Community Bank, FSB v. Stevens Financial Corp.

966 F. Supp. 775, 33 U.C.C. Rep. Serv. 2d (West) 541, 1997 U.S. Dist. LEXIS 8541, 1997 WL 324451
CourtDistrict Court, N.D. Indiana
DecidedJune 2, 1997
Docket1:96-cv-00267
StatusPublished
Cited by5 cases

This text of 966 F. Supp. 775 (Community Bank, FSB v. Stevens Financial Corp.) is published on Counsel Stack Legal Research, covering District Court, N.D. Indiana primary law. Counsel Stack provides free access to over 12 million legal documents including statutes, case law, regulations, and constitutions.

Bluebook
Community Bank, FSB v. Stevens Financial Corp., 966 F. Supp. 775, 33 U.C.C. Rep. Serv. 2d (West) 541, 1997 U.S. Dist. LEXIS 8541, 1997 WL 324451 (N.D. Ind. 1997).

Opinion

MEMORANDUM AND ORDER

ALLEN SHARP, Chief Judge.

This cause is before the court on interve-nor defendant Community Bank’s motion for summary judgment, filed January 31, 1997. In this motion, Community Bank (“Community Bank” or “Community”) seeks summary judgment on the state law unjust enrichment claim presented by HomeSide Lending Company (“HomeSide”) 1 in its Intervenor Complaint, filed November 20,1996.

I. FACTUAL BACKGROUND

This cause arises out of a wire transfer of funds by HomeSide to Community Bank for the benefit of Stevens Financial Corporation (“Stevens Financial” or “Stevens”). The uncontroverted facts surrounding that wire transfer are as follows. HomeSide and Stevens Financial were parties to a Correspondent Loan Purchase Agreement (“Agreement”), whereby HomeSide periodically purchased mortgages from Stevens Financial. As part of this ongoing Agreement, HomeSide agreed to purchase a certain first mortgage on residential property in California from Stevens Financial. The mortgagors of this loan were Mr. and Mrs. John Yun (“Yun”) and the mortgage was in the amount of $489,466.84. Pursuant to the Agreement, when HomeSide would purchase a mortgage from Stevens Financial, HomeSide would transfer the proceeds to Stevens Financial’s designated warehouse lender — Community Bank — where Stevens Financial held an account.

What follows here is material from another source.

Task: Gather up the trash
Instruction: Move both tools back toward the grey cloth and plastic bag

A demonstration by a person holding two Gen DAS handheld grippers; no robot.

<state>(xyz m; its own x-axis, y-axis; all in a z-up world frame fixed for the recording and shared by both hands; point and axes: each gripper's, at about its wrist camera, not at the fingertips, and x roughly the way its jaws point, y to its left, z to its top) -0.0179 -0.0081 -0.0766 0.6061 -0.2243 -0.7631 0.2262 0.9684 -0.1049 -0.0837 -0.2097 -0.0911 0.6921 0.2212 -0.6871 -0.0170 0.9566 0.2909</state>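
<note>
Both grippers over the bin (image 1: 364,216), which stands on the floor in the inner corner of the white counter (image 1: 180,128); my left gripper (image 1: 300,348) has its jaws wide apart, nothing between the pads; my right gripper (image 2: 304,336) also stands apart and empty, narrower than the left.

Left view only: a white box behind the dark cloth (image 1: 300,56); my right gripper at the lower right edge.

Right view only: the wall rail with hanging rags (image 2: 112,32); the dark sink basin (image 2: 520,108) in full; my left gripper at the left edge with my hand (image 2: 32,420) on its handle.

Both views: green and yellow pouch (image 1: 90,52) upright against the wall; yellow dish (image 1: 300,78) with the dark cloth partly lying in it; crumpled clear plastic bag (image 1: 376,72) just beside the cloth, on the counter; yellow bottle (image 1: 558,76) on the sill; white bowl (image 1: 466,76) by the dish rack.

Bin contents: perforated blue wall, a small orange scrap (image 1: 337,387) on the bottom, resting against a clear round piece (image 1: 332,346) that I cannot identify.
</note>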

On or about March 20, 1996, HomeSide received amended instructions from Stevens Financial to wire the purchase proceeds for the Yun mortgage to a different warehouse lender — Chase Manhattan Bank of New York (“Chase Manhattan”). Subsequently, on March 28, 1996, in order to finalize the purchase of the Yun mortgage, HomeSide wired funds in the amount of $489,466.84, by mistake, to Community Bank, directing Community to credit Stevens Financial’s account, Community Bank account number 57-1022755.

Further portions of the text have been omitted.